What is required
Nothing but an exact copy of the listing should appear in the response.

Given information
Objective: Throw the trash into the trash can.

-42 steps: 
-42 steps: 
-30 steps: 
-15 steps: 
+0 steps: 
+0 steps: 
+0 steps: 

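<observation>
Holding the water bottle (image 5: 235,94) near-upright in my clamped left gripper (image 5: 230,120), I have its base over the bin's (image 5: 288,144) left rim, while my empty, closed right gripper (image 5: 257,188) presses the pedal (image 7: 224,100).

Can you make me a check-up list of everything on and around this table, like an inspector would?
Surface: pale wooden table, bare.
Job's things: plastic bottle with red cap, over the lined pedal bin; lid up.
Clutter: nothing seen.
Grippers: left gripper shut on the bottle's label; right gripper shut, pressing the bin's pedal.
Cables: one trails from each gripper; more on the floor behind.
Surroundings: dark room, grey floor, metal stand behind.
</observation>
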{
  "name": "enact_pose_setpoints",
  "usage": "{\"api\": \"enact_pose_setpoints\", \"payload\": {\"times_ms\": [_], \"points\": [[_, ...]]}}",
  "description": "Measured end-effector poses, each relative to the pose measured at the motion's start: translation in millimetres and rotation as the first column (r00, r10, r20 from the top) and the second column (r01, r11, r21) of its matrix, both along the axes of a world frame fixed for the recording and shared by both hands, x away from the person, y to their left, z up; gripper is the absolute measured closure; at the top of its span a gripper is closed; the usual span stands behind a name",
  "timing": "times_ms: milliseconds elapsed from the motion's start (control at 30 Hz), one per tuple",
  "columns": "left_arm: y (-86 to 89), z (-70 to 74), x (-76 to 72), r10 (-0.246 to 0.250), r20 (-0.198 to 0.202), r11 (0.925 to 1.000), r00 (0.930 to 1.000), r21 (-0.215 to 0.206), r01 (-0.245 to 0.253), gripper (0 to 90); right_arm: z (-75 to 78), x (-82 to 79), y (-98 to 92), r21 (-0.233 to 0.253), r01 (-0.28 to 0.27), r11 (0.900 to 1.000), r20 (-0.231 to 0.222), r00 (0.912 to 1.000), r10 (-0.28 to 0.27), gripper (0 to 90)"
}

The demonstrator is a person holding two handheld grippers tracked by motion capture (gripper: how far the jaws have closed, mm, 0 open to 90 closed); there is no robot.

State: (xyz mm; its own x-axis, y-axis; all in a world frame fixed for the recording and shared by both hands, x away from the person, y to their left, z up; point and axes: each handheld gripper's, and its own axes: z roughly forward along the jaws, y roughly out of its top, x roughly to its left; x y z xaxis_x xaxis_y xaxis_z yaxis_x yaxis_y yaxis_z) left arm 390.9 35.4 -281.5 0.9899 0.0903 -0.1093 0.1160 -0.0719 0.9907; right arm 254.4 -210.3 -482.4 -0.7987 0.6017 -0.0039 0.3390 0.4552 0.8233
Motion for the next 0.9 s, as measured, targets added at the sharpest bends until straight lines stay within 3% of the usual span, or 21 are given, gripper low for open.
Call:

Exercise output
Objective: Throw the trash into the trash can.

-42 steps: 
-42 steps: 
-30 steps: 
-15 steps: 
+0 steps: 
+0 steps: 
+0 steps: 

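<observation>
Holding the water bottle (image 5: 235,94) near-upright in my clamped left gripper (image 5: 230,120), I have its base over the bin's (image 5: 288,144) left rim, while my empty, closed right gripper (image 5: 257,188) presses the pedal (image 7: 224,100).

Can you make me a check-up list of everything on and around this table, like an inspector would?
Surface: pale wooden table, bare.
Job's things: plastic bottle with red cap, over the lined pedal bin; lid up.
Clutter: nothing seen.
Grippers: left gripper shut on the bottle's label; right gripper shut, pressing the bin's pedal.
Cables: one trails from each gripper; more on the floor behind.
Surroundings: dark room, grey floor, metal stand behind.
</observation>
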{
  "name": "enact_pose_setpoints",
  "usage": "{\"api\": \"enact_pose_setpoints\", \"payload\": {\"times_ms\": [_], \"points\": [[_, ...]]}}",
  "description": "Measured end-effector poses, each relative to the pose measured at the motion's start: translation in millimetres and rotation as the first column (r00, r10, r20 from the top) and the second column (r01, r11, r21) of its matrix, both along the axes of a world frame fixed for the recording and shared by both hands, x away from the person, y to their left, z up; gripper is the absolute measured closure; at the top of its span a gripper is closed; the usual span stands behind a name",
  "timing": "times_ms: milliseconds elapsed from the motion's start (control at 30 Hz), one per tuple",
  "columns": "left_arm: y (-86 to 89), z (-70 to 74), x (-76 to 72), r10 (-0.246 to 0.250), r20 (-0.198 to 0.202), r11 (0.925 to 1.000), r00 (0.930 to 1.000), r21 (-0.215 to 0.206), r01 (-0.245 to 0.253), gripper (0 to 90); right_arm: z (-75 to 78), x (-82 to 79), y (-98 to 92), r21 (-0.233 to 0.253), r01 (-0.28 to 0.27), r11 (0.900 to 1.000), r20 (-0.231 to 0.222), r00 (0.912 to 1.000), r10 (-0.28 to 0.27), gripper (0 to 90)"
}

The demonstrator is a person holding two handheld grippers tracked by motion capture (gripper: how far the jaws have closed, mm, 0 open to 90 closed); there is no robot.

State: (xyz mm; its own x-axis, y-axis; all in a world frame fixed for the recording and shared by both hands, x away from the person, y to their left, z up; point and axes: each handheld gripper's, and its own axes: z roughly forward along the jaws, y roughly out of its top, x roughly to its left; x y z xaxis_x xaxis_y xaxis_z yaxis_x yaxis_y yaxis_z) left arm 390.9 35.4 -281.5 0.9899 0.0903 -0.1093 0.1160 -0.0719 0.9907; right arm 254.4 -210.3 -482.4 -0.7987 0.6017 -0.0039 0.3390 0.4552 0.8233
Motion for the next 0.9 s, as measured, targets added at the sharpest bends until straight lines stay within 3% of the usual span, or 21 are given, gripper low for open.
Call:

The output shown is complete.